Exercise brief
Reproduce all of the data exactly, with no line skipped.

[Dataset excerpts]
·····

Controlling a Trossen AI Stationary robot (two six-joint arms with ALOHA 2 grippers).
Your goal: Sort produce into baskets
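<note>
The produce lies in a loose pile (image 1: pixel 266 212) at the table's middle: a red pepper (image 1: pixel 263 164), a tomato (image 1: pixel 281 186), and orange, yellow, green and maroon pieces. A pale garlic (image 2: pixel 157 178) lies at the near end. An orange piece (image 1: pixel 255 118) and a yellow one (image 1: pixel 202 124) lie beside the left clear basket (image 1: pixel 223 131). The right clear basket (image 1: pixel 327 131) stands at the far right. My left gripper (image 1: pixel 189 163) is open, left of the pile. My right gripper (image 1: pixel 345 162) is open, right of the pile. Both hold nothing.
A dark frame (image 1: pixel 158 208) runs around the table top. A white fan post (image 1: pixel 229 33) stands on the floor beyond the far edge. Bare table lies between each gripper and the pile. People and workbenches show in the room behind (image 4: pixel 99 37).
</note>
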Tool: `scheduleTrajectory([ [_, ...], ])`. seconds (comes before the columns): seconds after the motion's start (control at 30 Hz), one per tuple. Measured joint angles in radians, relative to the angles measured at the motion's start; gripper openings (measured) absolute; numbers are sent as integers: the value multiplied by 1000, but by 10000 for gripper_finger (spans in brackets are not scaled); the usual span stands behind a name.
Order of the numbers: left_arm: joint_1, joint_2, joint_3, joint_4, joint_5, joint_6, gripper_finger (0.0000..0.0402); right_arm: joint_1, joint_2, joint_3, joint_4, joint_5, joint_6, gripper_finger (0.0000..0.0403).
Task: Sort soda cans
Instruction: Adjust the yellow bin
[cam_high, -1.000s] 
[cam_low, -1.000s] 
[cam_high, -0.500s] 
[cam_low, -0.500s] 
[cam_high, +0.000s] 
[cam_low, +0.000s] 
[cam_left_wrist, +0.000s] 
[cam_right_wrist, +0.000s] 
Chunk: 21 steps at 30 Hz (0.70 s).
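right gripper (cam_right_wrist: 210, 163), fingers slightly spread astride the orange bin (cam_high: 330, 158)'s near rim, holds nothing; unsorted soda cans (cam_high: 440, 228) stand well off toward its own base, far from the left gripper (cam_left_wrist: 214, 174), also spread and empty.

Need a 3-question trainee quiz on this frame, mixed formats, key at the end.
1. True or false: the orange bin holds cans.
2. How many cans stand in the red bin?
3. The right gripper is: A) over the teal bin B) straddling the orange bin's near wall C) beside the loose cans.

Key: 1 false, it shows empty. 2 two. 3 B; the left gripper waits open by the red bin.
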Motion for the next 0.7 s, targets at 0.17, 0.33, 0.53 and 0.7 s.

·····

Your solution
Controlling a Trossen AI Stationary robot (two six-joint arms with ALOHA 2 grippers).
Your goal: Sort produce into baskets
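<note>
The produce lies in a loose pile (image 1: pixel 266 212) at the table's middle: a red pepper (image 1: pixel 263 164), a tomato (image 1: pixel 281 186), and orange, yellow, green and maroon pieces. A pale garlic (image 2: pixel 157 178) lies at the near end. An orange piece (image 1: pixel 255 118) and a yellow one (image 1: pixel 202 124) lie beside the left clear basket (image 1: pixel 223 131). The right clear basket (image 1: pixel 327 131) stands at the far right. My left gripper (image 1: pixel 189 163) is open, left of the pile. My right gripper (image 1: pixel 345 162) is open, right of the pile. Both hold nothing.
A dark frame (image 1: pixel 158 208) runs around the table top. A white fan post (image 1: pixel 229 33) stands on the floor beyond the far edge. Bare table lies between each gripper and the pile. People and workbenches show in the room behind (image 4: pixel 99 37).
</note>
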Tool: `scheduleTrajectory([ [_, ...], ])`. seconds (comes before the columns): seconds after the motion's start (control at 30 Hz), one per tuple. Measured joint angles in radians, relative to the angles measured at the motion's start; gripper openings (measured) absolute; numbers are sent as integers: the value multiplied by 1000, but by 10000 for gripper_finger (spans in brackets are not scaled); the usual span stands behind a name.
Order of the numbers: left_arm: joint_1, joint_2, joint_3, joint_4, joint_5, joint_6, gripper_finger (0.0000..0.0402); right_arm: joint_1, joint_2, joint_3, joint_4, joint_5, joint_6, gripper_finger (0.0000..0.0403).
Task: Sort soda cans
Instruction: Adjust the yellow bin
[cam_high, -1.000s] 
[cam_low, -1.000s] 
[cam_high, -0.500s] 
[cam_low, -0.500s] 
[cam_high, +0.000s] 
[cam_low, +0.000s] 
[cam_left_wrist, +0.000s] 
[cam_right_wrist, +0.000s] 
Chunk: 21 steps at 30 Hz (0.70 s).
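right gripper (cam_right_wrist: 210, 163), fingers slightly spread astride the orange bin (cam_high: 330, 158)'s near rim, holds nothing; unsorted soda cans (cam_high: 440, 228) stand well off toward its own base, far from the left gripper (cam_left_wrist: 214, 174), also spread and empty.

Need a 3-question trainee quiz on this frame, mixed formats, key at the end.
1. True or false: the orange bin holds cans.
2. How many cans stand in the red bin?
3. The right gripper is: A) over the teal bin B) straddling the orange bin's near wall C) beside the loose cans.

Key: 1 false, it shows empty. 2 two. 3 B; the left gripper waits open by the red bin.
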Motion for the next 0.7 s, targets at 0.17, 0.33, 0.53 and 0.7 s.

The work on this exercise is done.